Entenda por que dengue assintomática ocorre em algumas pessoas

Novo estudo revela mecanismos imunológicos em infecções sem sintomas.

Pesquisa revela como algumas pessoas infectadas pelo vírus da dengue não desenvolvem sintomas, destacando diferenças na resposta imunológica.

A dengue e suas manifestações

A dengue é uma doença tropical que afeta cerca de 390 milhões de pessoas anualmente, principalmente em regiões tropicais. Contudo, nem todas as infecções resultam em sintomas como febre ou dor. Um recente estudo internacional, conduzido pela Mahidol University em parceria com a Universidade de Cambridge, lança luz sobre esse fenômeno, revelando os mecanismos imunológicos que permitem que alguns indivíduos permaneçam assintomáticos mesmo após a infecção pelo vírus da dengue.

Mecanismos imunológicos em ação

Os pesquisadores analisaram as células do sistema imunológico de indivíduos com diferentes apresentações da doença: assintomática, clássica e hemorrágica.

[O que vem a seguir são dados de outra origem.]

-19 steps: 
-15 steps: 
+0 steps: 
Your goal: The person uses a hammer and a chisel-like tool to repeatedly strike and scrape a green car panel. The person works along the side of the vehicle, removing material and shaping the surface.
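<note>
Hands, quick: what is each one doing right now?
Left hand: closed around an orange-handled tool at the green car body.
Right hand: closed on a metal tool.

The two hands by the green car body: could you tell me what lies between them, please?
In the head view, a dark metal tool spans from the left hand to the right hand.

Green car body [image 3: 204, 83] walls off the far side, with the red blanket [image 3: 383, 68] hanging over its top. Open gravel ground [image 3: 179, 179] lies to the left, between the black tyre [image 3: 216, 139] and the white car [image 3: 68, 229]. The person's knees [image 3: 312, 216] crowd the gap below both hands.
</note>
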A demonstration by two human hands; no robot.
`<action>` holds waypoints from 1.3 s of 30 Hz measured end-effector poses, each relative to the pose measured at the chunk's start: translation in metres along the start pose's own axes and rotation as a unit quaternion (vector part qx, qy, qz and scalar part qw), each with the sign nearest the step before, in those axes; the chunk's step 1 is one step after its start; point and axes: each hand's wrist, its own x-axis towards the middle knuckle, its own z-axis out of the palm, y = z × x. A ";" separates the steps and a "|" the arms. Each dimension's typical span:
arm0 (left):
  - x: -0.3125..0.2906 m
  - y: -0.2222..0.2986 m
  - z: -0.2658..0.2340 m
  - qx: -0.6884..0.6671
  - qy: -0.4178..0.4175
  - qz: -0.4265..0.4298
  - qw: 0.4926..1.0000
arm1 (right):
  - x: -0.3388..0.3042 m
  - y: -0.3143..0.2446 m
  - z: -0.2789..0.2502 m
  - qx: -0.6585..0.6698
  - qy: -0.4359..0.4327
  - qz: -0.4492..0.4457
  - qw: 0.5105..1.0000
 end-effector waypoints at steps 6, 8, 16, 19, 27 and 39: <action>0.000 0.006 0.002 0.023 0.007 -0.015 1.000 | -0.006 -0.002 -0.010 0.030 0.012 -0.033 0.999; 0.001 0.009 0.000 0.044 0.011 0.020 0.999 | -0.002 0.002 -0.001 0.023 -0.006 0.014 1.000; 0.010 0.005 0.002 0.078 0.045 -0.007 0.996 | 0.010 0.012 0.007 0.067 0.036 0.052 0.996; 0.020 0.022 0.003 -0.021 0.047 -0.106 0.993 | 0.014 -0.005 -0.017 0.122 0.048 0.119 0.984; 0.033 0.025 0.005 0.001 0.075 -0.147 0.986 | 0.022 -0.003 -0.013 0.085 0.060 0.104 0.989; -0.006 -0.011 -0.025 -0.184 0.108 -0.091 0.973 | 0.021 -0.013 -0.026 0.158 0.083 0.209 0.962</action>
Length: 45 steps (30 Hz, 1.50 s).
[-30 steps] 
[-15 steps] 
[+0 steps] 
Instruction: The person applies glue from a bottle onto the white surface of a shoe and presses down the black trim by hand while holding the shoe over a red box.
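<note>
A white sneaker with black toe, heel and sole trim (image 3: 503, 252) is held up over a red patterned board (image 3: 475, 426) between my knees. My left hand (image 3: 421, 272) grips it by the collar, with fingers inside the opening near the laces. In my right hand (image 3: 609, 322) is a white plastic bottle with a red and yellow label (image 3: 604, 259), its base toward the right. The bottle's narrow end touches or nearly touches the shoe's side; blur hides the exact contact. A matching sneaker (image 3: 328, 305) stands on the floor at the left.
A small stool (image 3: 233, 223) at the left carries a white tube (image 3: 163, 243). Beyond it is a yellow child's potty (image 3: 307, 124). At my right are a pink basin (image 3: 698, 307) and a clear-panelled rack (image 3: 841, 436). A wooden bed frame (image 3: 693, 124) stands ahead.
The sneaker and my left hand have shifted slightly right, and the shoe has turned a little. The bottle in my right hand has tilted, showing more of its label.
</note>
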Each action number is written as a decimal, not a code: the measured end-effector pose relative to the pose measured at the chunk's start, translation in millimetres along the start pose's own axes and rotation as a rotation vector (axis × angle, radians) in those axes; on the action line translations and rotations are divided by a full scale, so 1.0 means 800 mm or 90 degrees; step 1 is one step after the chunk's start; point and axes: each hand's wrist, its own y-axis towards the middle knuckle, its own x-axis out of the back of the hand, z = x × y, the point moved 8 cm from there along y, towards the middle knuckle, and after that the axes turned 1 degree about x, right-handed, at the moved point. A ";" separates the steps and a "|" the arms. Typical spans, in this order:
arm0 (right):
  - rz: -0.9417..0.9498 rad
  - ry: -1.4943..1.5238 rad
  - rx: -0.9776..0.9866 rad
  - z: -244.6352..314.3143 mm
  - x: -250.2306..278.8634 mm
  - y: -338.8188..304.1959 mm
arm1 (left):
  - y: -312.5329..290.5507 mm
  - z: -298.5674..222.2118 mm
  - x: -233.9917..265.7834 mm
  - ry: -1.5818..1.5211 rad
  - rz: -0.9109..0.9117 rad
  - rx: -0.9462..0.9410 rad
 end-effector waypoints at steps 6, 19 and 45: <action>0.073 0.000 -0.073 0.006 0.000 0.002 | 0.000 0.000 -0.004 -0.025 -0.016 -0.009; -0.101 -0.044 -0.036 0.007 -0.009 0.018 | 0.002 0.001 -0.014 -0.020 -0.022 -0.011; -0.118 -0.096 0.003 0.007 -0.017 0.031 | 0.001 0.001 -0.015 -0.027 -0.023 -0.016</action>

A pesquisa, publicada na revista Science Translational Medicine, destaca que as pessoas que não apresentam sintomas ativam de forma mais eficiente células T CD8, essenciais para a eliminação de células infectadas, e mostram um perfil mais robusto de células natural killer (NK), que são cruciais na resposta antiviral inicial.

Diferenças na resposta imunológica

Os dados revelam que os indivíduos assintomáticos demonstram um processamento mais eficaz dos antígenos virais, um passo fundamental que permite ao sistema imunológico reconhecer e combater o vírus rapidamente. Em contraste, aqueles que desenvolvem sintomas, principalmente em casos mais graves, apresentam padrões de resposta que favorecem a inflamação excessiva, muitas vezes mediada por anticorpos, o que pode levar a complicações graves.

A importância do acompanhamento

O estudo não se limitou a uma análise pontual; os pesquisadores monitoraram pacientes sintomáticos ao longo de dois meses, observando como as respostas imunológicas evoluíam desde a fase aguda até a recuperação. As mudanças dinâmicas nas ativações celulares reforçam a complexidade da dengue, que não pode ser atribuída a um único fator.

Implicações para vacinas e terapias

Com um alto nível de detalhamento celular e a combinação de dados genéticos, imunológicos e clínicos, o estudo oferece uma visão abrangente sobre as respostas imunes que podem proteger contra a dengue. Embora os autores ressaltem a dificuldade de recrutar indivíduos assintomáticos e o caráter observacional da pesquisa, os resultados podem ser fundamentais para o desenvolvimento de vacinas e estratégias terapêuticas que imitem as respostas observadas em pessoas naturalmente protegidas contra a doença.